Necessary Alienation and Anxiety

Feeling out of place is quite normal

Some days I feel so out of place, so different and separate from the world. It is a paradox, of course: the essential and irreducible dissonance of life is precisely that unwitting method by and through which the world as a whole most optimally self-propagates and obtains patterned, sustainable continuity or environmental tenure; to maintain persistence, resilience and adaptive flexibility this world seeds upon itself discontinuity, non-linearity and randomness – in us, as us, through us. We are that discontinuous presence in reality, amplified.

This discontinuous presence also falls upon us (all) as a burden of alienation and even while we might only ever understand it as negative or destructive, the underlying truth is that this dissonant experience of human being is actually a direct indication of the underlying logic the world requires to evolve and engage with its own essential and endless metamorphosis. We are the necessary copying errors of this distributed self-encoding mechanism and even our emotional discomfort must ultimately represent a window upon wisdom, peace, or ontological certainty in and as the indefinitely-extensible logic of a reality that only ever manifests in any one of us as an enigmatic experience of broken or breaking self-identity.

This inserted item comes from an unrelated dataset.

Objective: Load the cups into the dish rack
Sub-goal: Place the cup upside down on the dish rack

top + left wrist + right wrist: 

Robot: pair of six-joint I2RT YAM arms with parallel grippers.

An existential problem for us here is that the self by and through which we reflexively define this world is not in any fundamental sense separate from it. The discontinuity of the world is the discontinuity of ourselves. Where that world grows and hyper-inflates through technological and socioeconomic complexity, it suffocates us in a freedom of choice and combinatorial complexity we are not naturally or cognitively well-equipped to negotiate. This generates psychological (as much as cultural or political) pathologies of insecurity, anxiety and uncertainty. The discontinuity by and through which the world evolves is simultaneously a profound hole in each and all of our souls.